Collected data =>
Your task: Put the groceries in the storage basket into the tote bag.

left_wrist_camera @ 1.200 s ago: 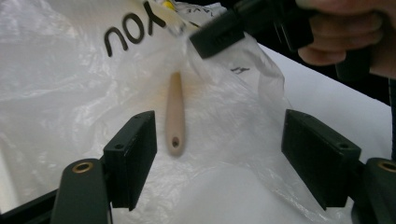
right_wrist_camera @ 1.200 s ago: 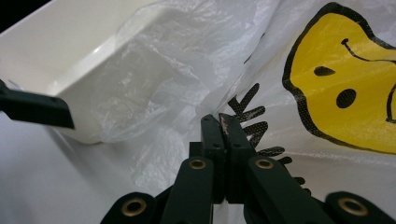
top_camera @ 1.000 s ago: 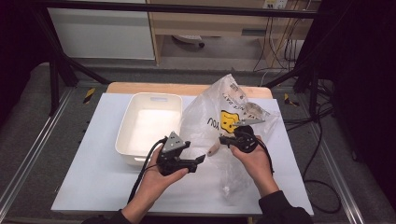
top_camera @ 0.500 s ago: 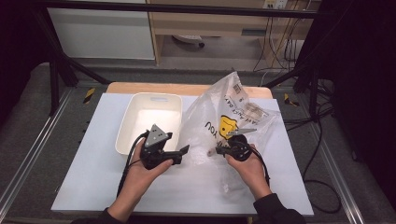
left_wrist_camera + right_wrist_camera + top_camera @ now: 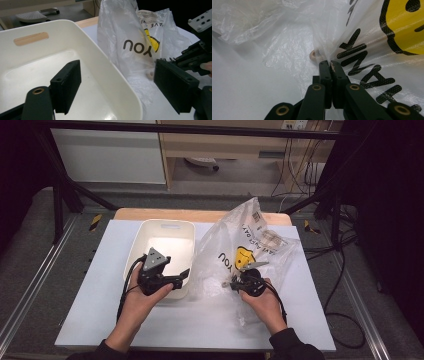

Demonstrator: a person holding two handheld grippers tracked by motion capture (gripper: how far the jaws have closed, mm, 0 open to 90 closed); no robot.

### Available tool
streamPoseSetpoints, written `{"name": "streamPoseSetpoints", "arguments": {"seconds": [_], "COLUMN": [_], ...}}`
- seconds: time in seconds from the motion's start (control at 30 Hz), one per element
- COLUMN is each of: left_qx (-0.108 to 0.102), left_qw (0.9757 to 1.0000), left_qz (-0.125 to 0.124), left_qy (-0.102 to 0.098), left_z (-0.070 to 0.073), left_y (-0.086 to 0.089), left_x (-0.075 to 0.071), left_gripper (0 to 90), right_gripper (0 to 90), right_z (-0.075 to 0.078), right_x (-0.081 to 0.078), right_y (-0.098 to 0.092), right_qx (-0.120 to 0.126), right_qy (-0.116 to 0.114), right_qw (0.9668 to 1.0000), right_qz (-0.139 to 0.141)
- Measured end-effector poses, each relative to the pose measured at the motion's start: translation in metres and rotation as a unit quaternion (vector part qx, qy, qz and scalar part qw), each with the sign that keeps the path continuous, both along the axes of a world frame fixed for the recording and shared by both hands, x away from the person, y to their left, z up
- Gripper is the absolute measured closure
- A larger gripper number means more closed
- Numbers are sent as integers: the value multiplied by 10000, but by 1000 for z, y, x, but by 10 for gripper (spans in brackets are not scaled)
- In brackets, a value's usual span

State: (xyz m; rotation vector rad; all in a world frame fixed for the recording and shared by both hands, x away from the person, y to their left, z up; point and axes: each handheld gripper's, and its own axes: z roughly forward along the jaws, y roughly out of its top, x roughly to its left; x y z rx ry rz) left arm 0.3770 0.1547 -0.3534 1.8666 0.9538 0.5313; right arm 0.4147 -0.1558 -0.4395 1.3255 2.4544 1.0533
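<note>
— High view count, please?
— One plastic bag (image 5: pixel 250 245) on the table (image 5: pixel 100 320), just right of one white tub (image 5: pixel 167 237). Two grippers.
— Their state?
— Left gripper (image 5: pixel 184 275) spread wide over the tub, holding nothing. Right gripper (image 5: pixel 330 65) clamped on the bag's film.

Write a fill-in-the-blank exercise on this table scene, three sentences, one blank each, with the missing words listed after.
1. The right gripper is shut on the thin film of the ____ bag.
2. The left gripper hangs with its jaws open over the rim of the white ____.
3. The round face printed on the bag is ____.

Missing words: plastic; tub; yellow
</note>
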Motion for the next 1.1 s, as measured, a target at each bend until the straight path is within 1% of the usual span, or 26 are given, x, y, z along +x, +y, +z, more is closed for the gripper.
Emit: {"name": "streamPoseSetpoints", "arguments": {"seconds": [0.13, 0.23, 0.33, 0.37, 0.4, 0.5, 0.6, 0.67, 0.8, 0.87, 0.9, 1.0, 1.1], "left_qx": [22, 33, 0, 0, -35, -45, -27, -4, -16, -32, -41, -43, -31], "left_qw": [10000, 9999, 9999, 9998, 9998, 9997, 9997, 9997, 9997, 9997, 9997, 9997, 9997], "left_qz": [70, 103, 159, 179, 192, 225, 231, 231, 242, 245, 247, 247, 229], "left_qy": [7, 21, 7, 2, 10, 21, 35, 33, 32, 30, 34, 48, 45], "left_z": [-1, -2, -2, -2, -2, -2, -2, -3, -3, -2, -2, -3, -3], "left_y": [4, 7, 10, 11, 11, 14, 15, 15, 16, 17, 17, 17, 18], "left_x": [2, 4, 4, 5, 5, 6, 6, 6, 6, 6, 7, 7, 7], "left_gripper": [221, 220, 219, 217, 214, 206, 196, 188, 176, 174, 173, 169, 157], "right_gripper": [888, 868, 829, 807, 777, 709, 595, 517, 368, 317, 285, 218, 161], "right_z": [-2, -2, -1, 0, 0, 1, 3, 4, 8, 10, 11, 15, 19], "right_x": [0, -1, -2, -2, -3, -3, -4, -6, -13, -16, -18, -23, -28], "right_y": [0, 0, -1, -1, -2, -4, -5, -5, -4, -5, -6, -8, -12], "right_qx": [-105, -118, -91, -85, -71, -41, 7, 6, -46, -11, -34, -37, -41], "right_qy": [14, -1, -48, -32, -61, -102, -137, -174, -382, -468, -532, -669, -843], "right_qw": [9999, 9999, 9999, 9999, 9999, 9999, 9997, 9997, 9990, 9985, 9980, 9971, 9954], "right_qz": [-6, -2, -38, -47, -72, -122, -189, -174, -236, -294, -326, -373, -457]}}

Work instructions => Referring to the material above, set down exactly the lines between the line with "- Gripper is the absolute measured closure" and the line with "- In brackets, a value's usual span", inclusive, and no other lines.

Response to this task =>
- Gripper is the absolute measured closure
- A larger gripper number means more closed
- Numbers are sent as integers: the value multiplied by 10000, but by 1000 for z, y, x, but by 10 for gripper (spans in brackets are not scaled)
- In brackets, a value's usual span

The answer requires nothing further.